DATA UNDER STUDY:
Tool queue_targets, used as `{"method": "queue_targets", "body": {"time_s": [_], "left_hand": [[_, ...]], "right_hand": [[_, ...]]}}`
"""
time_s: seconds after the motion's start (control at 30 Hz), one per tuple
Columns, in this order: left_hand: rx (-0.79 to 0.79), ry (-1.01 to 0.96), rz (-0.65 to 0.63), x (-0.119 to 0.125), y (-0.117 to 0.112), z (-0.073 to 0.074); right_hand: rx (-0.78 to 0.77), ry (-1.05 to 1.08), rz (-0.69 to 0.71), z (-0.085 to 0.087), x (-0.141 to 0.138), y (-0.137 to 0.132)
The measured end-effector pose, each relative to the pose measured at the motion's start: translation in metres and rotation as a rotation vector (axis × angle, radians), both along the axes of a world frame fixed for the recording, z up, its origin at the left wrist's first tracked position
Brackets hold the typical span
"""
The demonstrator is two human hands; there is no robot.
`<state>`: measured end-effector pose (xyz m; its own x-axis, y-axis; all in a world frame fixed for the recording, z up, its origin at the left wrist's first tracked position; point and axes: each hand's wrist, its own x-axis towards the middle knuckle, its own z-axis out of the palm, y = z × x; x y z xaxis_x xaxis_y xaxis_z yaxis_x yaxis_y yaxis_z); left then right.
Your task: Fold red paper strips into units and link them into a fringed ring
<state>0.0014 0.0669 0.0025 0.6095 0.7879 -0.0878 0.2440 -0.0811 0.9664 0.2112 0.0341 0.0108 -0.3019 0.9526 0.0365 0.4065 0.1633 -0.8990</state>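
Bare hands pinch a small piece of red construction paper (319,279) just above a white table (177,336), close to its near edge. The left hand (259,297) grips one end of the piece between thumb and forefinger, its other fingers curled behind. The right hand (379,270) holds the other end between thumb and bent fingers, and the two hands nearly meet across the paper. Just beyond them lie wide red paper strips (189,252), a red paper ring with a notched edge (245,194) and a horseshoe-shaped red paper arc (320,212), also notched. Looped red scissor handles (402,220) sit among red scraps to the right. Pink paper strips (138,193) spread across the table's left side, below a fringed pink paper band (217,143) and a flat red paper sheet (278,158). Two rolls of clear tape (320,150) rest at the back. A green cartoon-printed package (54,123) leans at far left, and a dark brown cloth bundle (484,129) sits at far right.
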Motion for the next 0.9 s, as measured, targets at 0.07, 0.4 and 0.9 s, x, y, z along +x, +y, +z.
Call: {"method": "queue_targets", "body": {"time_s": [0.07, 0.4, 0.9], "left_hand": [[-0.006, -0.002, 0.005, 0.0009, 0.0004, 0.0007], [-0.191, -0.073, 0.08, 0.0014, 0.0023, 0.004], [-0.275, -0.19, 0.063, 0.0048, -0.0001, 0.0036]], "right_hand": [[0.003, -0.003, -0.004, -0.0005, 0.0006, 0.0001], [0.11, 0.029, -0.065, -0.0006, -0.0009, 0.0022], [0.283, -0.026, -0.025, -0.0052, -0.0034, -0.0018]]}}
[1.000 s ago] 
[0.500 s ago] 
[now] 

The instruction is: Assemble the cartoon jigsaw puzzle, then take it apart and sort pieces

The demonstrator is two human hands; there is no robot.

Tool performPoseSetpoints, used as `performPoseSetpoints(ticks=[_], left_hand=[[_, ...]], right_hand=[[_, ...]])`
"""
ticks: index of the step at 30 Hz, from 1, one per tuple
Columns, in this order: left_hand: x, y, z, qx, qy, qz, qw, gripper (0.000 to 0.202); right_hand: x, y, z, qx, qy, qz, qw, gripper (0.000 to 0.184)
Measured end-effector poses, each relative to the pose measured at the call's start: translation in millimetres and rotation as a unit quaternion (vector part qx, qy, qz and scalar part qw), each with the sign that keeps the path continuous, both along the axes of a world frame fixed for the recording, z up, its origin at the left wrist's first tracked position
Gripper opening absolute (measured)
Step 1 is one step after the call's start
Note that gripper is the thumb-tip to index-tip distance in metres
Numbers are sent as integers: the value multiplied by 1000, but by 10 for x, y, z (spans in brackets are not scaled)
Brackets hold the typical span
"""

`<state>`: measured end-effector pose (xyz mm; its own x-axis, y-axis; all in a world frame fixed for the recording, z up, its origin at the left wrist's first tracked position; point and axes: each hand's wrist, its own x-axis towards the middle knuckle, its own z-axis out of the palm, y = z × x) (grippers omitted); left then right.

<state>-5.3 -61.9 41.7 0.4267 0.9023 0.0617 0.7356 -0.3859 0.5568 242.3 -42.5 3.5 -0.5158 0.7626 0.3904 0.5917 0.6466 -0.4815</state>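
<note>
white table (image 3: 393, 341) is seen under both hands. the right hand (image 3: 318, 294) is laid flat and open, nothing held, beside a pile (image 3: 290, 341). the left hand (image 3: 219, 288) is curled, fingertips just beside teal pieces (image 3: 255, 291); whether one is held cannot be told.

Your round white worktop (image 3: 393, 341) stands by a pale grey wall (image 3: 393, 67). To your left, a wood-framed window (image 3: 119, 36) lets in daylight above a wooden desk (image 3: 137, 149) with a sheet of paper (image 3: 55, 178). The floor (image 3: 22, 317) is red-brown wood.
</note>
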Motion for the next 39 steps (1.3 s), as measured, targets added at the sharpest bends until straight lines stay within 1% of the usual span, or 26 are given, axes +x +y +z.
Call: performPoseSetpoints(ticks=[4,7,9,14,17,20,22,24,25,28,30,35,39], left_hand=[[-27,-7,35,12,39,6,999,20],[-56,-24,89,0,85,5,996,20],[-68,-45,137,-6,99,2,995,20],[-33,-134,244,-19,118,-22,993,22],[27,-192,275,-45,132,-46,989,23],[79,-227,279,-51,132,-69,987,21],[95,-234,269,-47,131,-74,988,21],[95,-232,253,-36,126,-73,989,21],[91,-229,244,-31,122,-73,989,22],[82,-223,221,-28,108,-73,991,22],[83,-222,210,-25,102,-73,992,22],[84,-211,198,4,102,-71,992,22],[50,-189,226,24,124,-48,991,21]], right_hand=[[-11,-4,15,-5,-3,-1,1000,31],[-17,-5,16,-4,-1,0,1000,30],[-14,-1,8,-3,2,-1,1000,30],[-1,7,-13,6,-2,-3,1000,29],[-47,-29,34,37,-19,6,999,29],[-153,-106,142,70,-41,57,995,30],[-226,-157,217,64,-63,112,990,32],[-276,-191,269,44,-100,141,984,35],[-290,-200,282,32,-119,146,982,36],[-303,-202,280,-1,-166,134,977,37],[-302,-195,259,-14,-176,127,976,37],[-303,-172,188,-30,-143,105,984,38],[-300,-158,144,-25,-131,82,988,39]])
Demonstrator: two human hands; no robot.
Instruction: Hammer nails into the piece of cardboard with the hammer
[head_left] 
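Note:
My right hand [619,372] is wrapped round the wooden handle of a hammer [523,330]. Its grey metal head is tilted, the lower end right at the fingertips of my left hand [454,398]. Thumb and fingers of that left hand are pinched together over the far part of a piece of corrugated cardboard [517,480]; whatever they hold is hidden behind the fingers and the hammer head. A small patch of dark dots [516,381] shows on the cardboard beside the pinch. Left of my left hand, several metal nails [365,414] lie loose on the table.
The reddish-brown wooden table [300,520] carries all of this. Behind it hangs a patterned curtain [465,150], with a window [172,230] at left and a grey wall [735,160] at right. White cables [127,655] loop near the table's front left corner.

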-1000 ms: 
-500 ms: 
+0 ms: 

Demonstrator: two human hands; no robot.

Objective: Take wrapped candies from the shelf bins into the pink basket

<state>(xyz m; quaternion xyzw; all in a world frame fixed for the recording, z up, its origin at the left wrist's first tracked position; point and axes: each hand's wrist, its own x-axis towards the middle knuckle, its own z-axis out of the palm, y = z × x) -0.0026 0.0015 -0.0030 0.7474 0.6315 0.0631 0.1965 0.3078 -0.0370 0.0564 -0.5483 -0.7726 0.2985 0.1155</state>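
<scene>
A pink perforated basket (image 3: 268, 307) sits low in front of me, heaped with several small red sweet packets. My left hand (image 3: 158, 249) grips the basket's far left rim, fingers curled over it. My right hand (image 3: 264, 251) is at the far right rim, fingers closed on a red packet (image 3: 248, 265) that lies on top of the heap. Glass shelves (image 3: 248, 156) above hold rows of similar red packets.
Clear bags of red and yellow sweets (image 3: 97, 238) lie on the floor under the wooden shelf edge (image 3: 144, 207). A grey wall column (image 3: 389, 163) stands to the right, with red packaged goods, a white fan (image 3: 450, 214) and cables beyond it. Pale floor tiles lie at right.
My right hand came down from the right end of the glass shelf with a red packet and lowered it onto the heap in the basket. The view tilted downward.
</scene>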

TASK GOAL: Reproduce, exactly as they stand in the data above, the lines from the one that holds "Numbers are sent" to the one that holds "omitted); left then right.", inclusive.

YOUR SOLUTION:
Numbers are sent as integers: the value multiplied by 1000, but by 10 for x, y, z (spans in brackets are not scaled)
Brackets hold the typical span
"""

`<state>`: measured end-effector pose (xyz mm; its own x-axis, y-axis; all in a world frame fixed for the recording, z up, its origin at the left wrist's first tracked position; point and axes: each hand's wrist, its own x-axis towards the middle knuckle, its own z-axis out of the palm, y = z × x) (grippers omitted); left then right.

An answer has been given, and the exercise is complete.